◆ **PROBLEM**: Some entries follow. Reproduce exactly the lines starting at the one with "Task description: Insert" and stopping after the one with "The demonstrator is".

━━━ RECORDS SHOWN

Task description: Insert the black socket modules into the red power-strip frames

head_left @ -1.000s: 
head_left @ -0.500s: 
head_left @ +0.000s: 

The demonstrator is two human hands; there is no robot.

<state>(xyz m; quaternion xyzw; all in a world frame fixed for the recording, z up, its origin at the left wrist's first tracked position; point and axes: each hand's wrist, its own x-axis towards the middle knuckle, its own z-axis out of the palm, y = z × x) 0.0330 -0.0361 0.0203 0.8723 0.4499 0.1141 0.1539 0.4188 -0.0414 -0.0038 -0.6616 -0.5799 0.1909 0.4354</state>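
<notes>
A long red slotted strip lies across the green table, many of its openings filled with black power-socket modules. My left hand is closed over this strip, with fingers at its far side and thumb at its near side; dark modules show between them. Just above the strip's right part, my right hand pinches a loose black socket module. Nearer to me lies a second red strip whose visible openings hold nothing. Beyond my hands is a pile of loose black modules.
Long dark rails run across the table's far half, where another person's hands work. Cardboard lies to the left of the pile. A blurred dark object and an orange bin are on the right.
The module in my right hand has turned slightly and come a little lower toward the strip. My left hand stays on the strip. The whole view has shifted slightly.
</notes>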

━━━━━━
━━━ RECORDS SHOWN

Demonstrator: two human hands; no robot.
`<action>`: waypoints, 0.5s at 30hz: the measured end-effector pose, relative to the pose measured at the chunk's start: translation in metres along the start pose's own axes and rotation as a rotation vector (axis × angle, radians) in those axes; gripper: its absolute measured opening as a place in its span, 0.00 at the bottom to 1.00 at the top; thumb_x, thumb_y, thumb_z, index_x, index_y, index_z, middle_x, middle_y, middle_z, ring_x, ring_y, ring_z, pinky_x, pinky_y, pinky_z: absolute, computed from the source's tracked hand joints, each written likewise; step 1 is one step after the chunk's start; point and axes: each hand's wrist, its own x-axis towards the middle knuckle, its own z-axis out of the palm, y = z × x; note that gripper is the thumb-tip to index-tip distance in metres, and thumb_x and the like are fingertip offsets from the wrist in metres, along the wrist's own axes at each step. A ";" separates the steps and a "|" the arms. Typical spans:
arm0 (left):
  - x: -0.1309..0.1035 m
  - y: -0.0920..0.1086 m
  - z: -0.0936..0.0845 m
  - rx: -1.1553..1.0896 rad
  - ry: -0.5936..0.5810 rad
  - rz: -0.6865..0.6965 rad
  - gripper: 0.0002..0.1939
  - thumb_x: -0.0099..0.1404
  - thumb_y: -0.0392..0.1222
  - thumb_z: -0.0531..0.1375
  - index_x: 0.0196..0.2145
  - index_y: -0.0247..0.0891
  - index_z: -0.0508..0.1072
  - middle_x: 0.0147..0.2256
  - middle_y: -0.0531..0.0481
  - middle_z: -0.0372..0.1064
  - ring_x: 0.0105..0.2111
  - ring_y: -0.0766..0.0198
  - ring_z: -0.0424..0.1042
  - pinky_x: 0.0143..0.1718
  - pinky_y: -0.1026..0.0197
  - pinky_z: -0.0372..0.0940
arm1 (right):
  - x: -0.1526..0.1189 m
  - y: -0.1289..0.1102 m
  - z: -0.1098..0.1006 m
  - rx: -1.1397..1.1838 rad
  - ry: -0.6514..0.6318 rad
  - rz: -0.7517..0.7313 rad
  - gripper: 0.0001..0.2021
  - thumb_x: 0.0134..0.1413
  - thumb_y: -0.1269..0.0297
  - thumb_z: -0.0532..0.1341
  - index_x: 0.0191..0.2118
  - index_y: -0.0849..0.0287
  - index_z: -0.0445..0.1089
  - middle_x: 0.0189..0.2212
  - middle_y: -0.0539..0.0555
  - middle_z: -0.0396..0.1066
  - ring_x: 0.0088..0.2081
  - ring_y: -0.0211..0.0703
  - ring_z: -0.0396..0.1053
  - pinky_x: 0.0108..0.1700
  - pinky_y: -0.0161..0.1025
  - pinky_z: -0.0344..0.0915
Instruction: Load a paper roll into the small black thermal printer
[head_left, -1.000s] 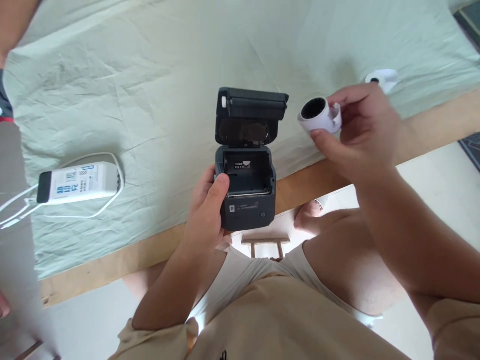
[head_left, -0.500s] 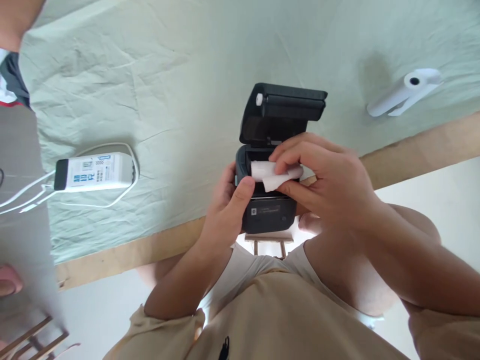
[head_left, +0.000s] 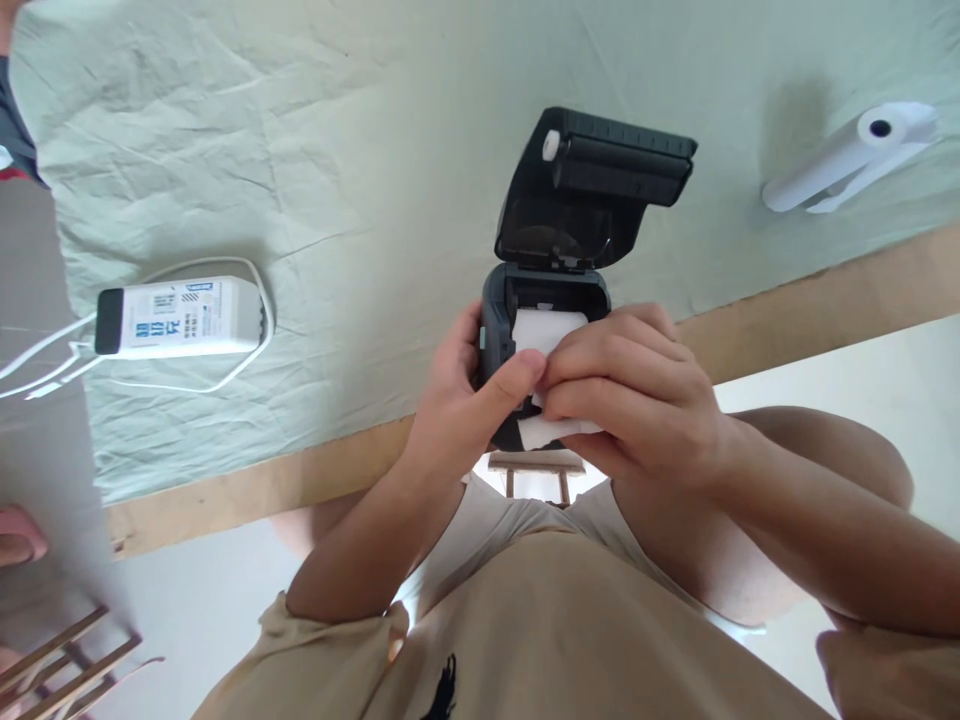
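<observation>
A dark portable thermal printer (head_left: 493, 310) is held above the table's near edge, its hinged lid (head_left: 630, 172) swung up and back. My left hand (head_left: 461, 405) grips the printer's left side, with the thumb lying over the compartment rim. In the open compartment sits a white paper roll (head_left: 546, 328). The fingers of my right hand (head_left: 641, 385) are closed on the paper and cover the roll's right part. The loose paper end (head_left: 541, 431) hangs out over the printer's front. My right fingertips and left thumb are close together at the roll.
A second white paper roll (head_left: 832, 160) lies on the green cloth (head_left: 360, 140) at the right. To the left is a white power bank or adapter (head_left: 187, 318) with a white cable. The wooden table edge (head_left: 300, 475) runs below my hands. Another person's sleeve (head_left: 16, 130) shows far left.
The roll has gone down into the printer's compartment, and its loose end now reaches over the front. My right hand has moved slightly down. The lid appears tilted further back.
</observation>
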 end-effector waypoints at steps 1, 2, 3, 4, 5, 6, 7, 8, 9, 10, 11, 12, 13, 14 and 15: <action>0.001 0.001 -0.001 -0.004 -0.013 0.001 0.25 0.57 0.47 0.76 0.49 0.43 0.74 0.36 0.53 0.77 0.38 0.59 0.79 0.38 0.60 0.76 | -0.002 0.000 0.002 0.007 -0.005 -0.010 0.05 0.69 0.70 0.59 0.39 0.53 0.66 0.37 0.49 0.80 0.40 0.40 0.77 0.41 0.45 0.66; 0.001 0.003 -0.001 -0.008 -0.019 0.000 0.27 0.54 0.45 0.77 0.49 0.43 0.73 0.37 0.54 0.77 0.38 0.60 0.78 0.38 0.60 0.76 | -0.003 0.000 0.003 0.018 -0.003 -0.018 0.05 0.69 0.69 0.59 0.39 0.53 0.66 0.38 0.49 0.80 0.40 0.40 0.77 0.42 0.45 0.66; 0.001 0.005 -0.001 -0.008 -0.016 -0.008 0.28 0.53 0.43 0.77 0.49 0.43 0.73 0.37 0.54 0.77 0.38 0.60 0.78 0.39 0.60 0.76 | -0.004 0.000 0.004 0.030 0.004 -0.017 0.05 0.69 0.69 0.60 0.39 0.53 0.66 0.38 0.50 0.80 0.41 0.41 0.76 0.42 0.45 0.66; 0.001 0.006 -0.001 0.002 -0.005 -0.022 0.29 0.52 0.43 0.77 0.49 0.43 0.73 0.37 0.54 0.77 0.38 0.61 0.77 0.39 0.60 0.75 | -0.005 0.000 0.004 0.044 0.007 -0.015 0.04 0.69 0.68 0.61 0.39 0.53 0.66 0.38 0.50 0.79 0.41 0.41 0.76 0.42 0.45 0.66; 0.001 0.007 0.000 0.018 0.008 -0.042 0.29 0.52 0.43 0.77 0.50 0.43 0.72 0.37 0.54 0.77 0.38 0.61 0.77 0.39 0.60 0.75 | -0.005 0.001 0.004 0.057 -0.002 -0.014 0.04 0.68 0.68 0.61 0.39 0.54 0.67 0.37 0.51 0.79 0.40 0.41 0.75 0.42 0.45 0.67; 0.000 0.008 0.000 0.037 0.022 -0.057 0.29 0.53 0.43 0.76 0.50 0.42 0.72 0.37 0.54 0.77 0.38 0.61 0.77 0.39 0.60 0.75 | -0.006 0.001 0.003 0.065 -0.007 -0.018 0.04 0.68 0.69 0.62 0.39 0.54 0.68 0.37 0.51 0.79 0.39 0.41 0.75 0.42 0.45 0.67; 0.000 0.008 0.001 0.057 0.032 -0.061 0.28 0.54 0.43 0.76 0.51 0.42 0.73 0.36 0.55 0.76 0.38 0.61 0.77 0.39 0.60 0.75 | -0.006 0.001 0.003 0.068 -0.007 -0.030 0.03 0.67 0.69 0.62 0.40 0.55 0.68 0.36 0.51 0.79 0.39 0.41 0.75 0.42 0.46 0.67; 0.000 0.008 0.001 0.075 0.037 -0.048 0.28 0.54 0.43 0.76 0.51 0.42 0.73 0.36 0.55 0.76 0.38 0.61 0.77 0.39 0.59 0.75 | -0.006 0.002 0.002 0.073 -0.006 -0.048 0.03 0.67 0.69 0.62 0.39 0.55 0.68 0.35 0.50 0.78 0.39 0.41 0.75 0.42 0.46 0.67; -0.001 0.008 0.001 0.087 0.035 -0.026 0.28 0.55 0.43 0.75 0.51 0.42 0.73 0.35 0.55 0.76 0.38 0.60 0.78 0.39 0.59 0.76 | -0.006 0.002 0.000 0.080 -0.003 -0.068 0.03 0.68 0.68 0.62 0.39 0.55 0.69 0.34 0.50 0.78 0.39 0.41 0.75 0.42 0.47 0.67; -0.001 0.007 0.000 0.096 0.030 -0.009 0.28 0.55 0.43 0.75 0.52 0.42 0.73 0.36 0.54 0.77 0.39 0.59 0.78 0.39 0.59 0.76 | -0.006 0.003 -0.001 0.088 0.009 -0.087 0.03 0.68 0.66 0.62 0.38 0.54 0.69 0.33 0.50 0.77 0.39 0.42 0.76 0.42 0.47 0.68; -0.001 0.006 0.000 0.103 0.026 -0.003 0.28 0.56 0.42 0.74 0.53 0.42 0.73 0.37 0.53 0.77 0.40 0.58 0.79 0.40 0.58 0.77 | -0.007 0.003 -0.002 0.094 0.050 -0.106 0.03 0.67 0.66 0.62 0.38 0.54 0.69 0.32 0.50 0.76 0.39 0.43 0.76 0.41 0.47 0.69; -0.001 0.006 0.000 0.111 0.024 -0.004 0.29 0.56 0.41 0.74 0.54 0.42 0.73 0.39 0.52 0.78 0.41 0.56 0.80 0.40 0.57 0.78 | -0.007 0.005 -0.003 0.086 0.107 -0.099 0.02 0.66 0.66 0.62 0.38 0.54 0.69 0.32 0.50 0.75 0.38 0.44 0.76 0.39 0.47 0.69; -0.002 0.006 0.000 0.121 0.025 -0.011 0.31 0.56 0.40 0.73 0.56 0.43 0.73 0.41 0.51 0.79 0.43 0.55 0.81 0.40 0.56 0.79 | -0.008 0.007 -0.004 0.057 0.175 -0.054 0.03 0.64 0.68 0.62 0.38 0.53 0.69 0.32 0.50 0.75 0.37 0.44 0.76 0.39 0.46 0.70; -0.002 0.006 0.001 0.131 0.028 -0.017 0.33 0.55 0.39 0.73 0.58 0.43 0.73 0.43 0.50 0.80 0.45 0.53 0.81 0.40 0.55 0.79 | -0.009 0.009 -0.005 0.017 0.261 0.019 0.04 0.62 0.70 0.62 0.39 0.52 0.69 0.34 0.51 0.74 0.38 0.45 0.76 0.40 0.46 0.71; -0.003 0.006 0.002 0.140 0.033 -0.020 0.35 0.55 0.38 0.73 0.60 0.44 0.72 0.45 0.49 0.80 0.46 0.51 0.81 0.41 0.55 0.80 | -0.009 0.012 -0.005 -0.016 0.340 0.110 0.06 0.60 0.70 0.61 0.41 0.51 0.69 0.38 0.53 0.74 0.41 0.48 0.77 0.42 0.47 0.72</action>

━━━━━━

◆ **ANSWER BELOW**:
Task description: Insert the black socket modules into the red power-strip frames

head_left @ -1.000s: 
head_left @ -0.500s: 
head_left @ +0.000s: 

The demonstrator is two human hands; there is no robot.

There is nothing more to add to this answer.